Salsa Verde Macha
A vibrant and fiery green salsa macha, featuring charred serrano chiles, garlic, and onion blended into a textured paste. This versatile condiment offers a delicious kick, with optional avocado and olive oil for added richness.
Ingredients
- •8 pieces Serrano chiles (stems removed)
- •1/2 piece White onion (roughly chopped)

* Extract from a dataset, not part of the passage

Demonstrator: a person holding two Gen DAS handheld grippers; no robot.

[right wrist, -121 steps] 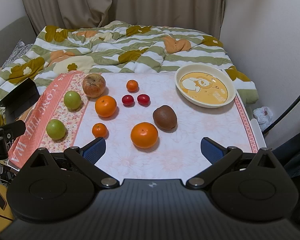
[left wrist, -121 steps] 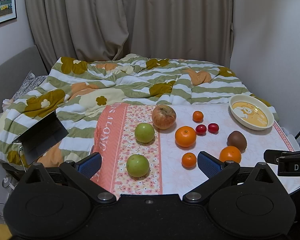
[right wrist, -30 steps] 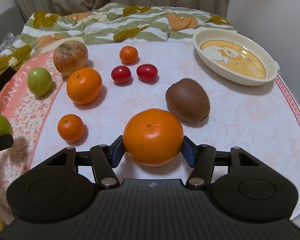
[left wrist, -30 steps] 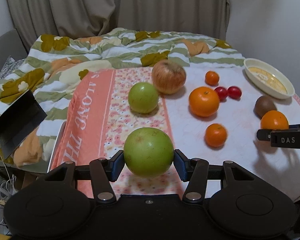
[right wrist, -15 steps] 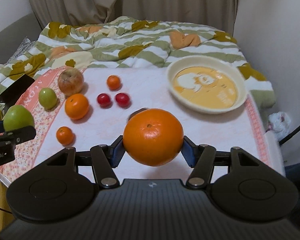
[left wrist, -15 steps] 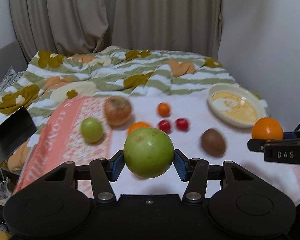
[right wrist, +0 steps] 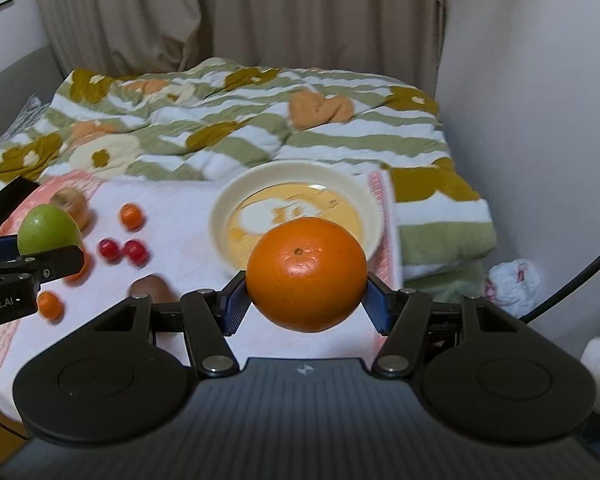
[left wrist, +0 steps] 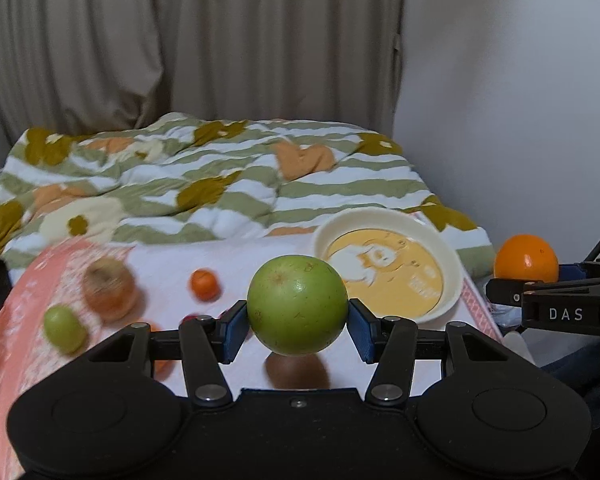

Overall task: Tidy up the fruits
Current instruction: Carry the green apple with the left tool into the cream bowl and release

- •3 pieces Garlic cloves (peeled)
- •2 tbsp Vegetable oil
- •to taste to taste Salt
- •1/2 piece Avocado (optional, diced)
- •1 tbsp Olive oil (optional)
- •1 tsp Lime juice (optional)
Instructions
- 1.
Heat the vegetable oil in a medium skillet over medium heat. Add the serrano chiles, chopped white onion, and peeled garlic cloves.
Time: 2 min - 2.
Sauté the chiles, onion, and garlic, stirring occasionally, until they are softened and lightly browned/charred in spots. This process should take about 8-10 minutes. The chiles should be slightly blistered.
Time: 8 min - 3.
Carefully transfer the sautéed chiles, onion, and garlic to a blender or food processor. Add a pinch of salt. Blend until a thick, coarse paste forms. You might need to scrape down the sides of the blender a few times to ensure everything is incorporated.
Time: 3 min - 4.
For the optional additions: If desired, add the diced avocado, olive oil, and lime juice to the salsa. Pulse briefly in the blender until just combined, creating a slightly creamier, richer texture. Taste and adjust salt as needed.
Time: 2 min - 5.
Serve your Salsa Verde Macha immediately with tacos, quesadillas, grilled meats, or as a dip with tortilla chips. Enjoy!
Tips
- 💡For a milder salsa, remove some of the seeds and membranes from the serrano chiles before frying. For more heat, leave them all in!
- 💡Adjust the texture to your liking: blend longer for a smoother paste, or shorter for a chunkier salsa.
- 💡This salsa can be stored in an airtight container in the refrigerator for up to 3-4 days. The flavors may deepen over time.